Pressure and temperature can also be varied over a wide range. Relatively mild conditions naturally require longer reaction times. Preferred pressures of 1 to 10 bar, in particular 1.1 to 7 bar and temperatures of 100 to 200 "C applied, with the reaction in pressure vessels made of acid-proof material is recommended.

If the hydrolysis is carried out discontinuously in individual batches, so is the end time of the reaction through the parameters time, pressure and temperature determined.

In the course of the hydrolysis, the viscosity of the reaction mixture increases with increasing degree of hydrolysis. In particular for a continuous reaction process the measurement of the viscosity is therefore another possibility, the end point to determine the response.

After hydrolysis has taken place, the hydrolyzate can optionally also concentrated, diluted, filtered and / or clarified. For filtration you can use known filters such. B. filter presses can be used. The clarification can can be accelerated by adding known, suitable clarifying aids.

From the hydrolyzate is in a stage a) by treatment with a weakly basic ion exchanger B obtained a neutralized solution. The treatment can consist of stirring hydrolyzate with ion exchanger B and after completion the ion exchange to separate the exhausted ion exchanger.

However, it is preferred to use ion exchanger B as a packed column, and hydrolyzate is allowed to pass through this column.

Weakly basic ion exchangers are known and commercially available different trade names available. Included as an active ion-exchanging group she z. B. tertiary amino groups that are able to act on the ion exchanger to fix abandoned acids.

An ion exchanger B in the OH form is preferably used. This form is obtained by treating (regenerating) exhausted ion exchangers B with an alkaline solution, preferably with alkali hydroxide or ammonia. The inventive The process accordingly also provides for exhausted ion exchanger B from stage a) in a stage d) to regenerate.

An essential criterion of the method according to the invention is that Adjustment of the pH value of the neutralized solution.
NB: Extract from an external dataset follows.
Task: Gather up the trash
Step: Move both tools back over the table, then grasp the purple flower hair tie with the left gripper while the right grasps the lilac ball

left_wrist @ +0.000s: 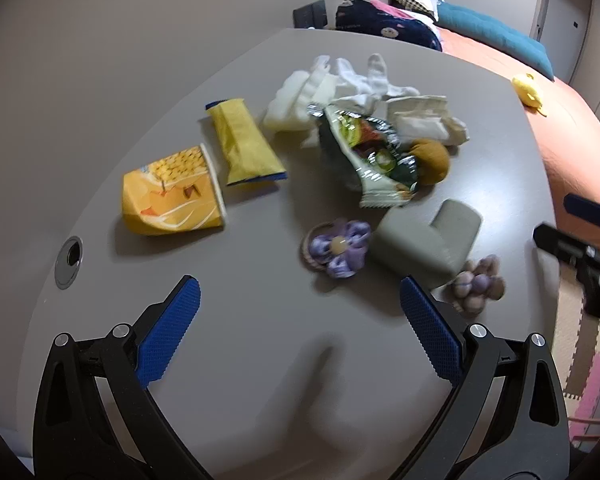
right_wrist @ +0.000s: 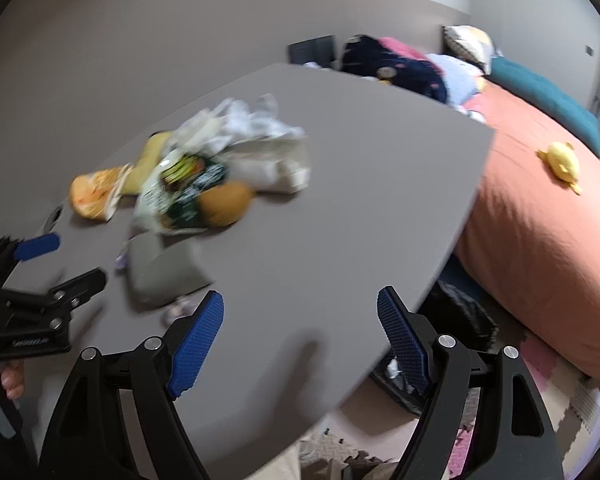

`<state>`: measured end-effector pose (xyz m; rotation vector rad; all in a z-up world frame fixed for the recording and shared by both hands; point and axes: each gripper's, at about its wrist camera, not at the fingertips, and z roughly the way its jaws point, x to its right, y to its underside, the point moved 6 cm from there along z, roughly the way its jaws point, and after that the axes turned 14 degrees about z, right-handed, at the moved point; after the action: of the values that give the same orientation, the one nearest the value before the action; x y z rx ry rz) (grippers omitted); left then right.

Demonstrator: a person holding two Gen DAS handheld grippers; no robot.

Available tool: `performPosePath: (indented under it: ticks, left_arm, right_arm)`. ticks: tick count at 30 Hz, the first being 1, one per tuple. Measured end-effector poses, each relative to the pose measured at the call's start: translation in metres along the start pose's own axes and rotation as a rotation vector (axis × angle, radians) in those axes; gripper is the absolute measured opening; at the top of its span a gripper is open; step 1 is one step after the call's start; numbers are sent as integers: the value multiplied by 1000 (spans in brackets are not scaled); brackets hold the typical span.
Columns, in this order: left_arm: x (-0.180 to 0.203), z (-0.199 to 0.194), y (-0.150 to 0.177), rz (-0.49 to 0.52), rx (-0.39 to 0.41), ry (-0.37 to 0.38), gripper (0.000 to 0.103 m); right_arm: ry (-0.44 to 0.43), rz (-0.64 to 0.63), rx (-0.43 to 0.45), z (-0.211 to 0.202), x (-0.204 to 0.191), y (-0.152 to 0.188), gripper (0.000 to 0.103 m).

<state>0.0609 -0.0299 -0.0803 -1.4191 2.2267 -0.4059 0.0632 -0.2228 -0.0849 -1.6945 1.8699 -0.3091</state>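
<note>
Grey and matte, the flat counter [left_wrist: 260, 360] carries a loose cluster of things, and the crumpled green-and-white foil snack bag [left_wrist: 370, 152] lies at the middle of that cluster. Beside this bag, on its far-wall side, sits an upright yellow paper packet with blue ends [left_wrist: 246, 142], and beyond that packet lies a flat orange-yellow snack pouch printed with corn [left_wrist: 172, 196]. Behind the green bag is a heap of white and cream socks [left_wrist: 340, 84], touching its upper edge. A mustard-brown rolled sock [left_wrist: 430, 160] presses against the bag on the side toward the bed. In front of the bag, nearer the cameras, lie a folded grey-green sock [left_wrist: 424, 242], a purple crocheted flower [left_wrist: 338, 248] and a second, paler purple crocheted flower [left_wrist: 478, 284].

The left tool [left_wrist: 300, 304] hangs above bare counter in front of the green bag, its blue-padded fingers spread wide and gripping nothing. The right tool [right_wrist: 300, 320] hovers over the counter edge, well apart from the green bag [right_wrist: 180, 192], its fingers likewise spread and empty.

Off the counter, past the bag, an orange-covered bed [right_wrist: 540, 240] holds a small yellow plush toy [right_wrist: 562, 162]. Both views are blurred.
</note>
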Motion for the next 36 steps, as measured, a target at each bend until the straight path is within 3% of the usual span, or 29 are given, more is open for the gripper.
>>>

If you serve fresh Ion exchanger B with hydrolyzate, one initially obtains a pass which is weak reacts alkaline and has a pH value around 8. As throughput progresses the pH of the run decreases until it - when the ion exchanger is completely exhausted B - has a pH below 1.

The method according to the invention provides, in particular, as much hydrolyzate to treat with the ion exchanger B that the measured in the neutralized solution pH - which is a mix pH from the first to the last run - values results in between 4.5 and 8.0.

In a variant au) of the process, neutralized solutions are obtained with a pH in the range 4.5 to 6.0, preferably 5.0 to 5.5.

In another variant a2) of the process, neutralized ones are obtained Solutions with a pH in the range from 6.0 to 8.0, preferably 7.0 to 8.0.

In the second stage b) of the process according to the invention wins from the neutralized solution by treatment with a strongly acidic ion exchanger S a fraction that contains non-basic and optionally weakly basic amino acids contains.

Strongly acidic ion exchangers are known and commercially available under various Trade names available.

They contain polymer-bound groups as active, ion-exchanging groups Acid groups, such as B. sulfonic acid groups, either in protonated form or in salt form with cations such as alkali or ammonium ions as counter-ions. In a variant of the method according to the invention, ion exchangers are preferred S to be used in the ammonium form. In another variant, ion exchangers are preferred S to be used in the protonated form.

When the neutralized solution from stage a) is applied to the ion exchanger S is obtained as a run with a variant of the method according to the invention a fraction that contains only non-basic amino acids. This is the case when using a neutralized solution with a pH of 4.5 to 6.0, preferably from 5.0 to 5.5. Such amino acids are included as non-basic amino acids which are essentially not cations in this pH range, i. there non-protonated form or zwitterion form, and thus the ion exchanger S happen. Such non-basic amino acids are aspartic acid, glutamic acid, Serine, threonine. Proline, hydroxyproline, glycine, alanine, valine, cystine, methionine, Isoleucine, Leucine, Phenylalanine, Tyrosine.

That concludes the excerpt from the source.